Apart from the pictures, everything in the lines below must be printed exactly.

*** Recorded data ***

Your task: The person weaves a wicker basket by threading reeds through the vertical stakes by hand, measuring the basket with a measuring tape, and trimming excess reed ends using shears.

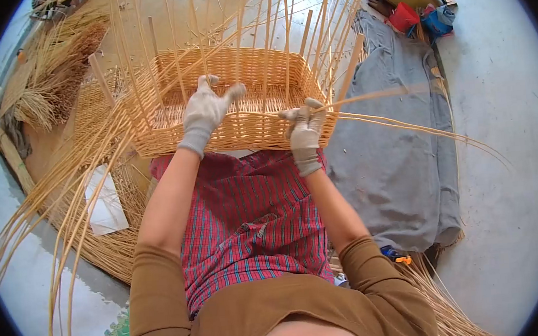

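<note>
A rectangular wicker basket (250,131) of pale woven strands rests at my lap, with long upright stakes rising from its walls. My left hand (206,111), in a light work glove, is over the near rim with thumb and fingers apart. A thin upright stake (200,37) passes by its fingertips. At the near right corner my right hand (305,132), also gloved, pinches a wicker strand (371,96) against the rim. That strand trails off to the right, blurred by motion. Below it, more loose strands (417,127) stick out from the same corner.
Long loose strands (64,212) fan out from the basket's left side. Bundles of wicker (53,77) lie at the far left. A grey cloth (394,158) covers something on the right. Beyond it are a red container (403,16) and a blue container (438,21).
</note>
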Available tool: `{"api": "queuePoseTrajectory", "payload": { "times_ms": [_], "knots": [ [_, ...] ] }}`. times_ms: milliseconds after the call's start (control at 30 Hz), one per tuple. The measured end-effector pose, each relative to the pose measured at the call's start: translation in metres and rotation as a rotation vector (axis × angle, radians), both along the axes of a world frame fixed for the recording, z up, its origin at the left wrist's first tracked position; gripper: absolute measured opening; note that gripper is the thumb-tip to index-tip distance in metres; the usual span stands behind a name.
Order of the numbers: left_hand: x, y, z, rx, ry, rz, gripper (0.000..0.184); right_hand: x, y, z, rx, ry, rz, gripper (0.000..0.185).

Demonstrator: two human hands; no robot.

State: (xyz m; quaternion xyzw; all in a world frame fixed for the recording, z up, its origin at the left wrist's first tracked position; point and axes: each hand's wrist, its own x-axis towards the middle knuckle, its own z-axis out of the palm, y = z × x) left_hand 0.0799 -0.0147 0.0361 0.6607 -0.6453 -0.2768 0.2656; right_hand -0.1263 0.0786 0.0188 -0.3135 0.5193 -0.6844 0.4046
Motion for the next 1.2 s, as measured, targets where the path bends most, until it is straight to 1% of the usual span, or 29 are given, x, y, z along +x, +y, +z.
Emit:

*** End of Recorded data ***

> [Exercise result]
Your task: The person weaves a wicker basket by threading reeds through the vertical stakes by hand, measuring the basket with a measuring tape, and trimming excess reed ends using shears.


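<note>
A rectangular wicker basket (250,131) of pale woven strands rests at my lap, with long upright stakes rising from its walls. My left hand (206,111), in a light work glove, is over the near rim with thumb and fingers apart. A thin upright stake (200,37) passes by its fingertips. At the near right corner my right hand (305,132), also gloved, pinches a wicker strand (371,96) against the rim. That strand trails off to the right, blurred by motion. Below it, more loose strands (417,127) stick out from the same corner.
Long loose strands (64,212) fan out from the basket's left side. Bundles of wicker (53,77) lie at the far left. A grey cloth (394,158) covers something on the right. Beyond it are a red container (403,16) and a blue container (438,21).
</note>
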Available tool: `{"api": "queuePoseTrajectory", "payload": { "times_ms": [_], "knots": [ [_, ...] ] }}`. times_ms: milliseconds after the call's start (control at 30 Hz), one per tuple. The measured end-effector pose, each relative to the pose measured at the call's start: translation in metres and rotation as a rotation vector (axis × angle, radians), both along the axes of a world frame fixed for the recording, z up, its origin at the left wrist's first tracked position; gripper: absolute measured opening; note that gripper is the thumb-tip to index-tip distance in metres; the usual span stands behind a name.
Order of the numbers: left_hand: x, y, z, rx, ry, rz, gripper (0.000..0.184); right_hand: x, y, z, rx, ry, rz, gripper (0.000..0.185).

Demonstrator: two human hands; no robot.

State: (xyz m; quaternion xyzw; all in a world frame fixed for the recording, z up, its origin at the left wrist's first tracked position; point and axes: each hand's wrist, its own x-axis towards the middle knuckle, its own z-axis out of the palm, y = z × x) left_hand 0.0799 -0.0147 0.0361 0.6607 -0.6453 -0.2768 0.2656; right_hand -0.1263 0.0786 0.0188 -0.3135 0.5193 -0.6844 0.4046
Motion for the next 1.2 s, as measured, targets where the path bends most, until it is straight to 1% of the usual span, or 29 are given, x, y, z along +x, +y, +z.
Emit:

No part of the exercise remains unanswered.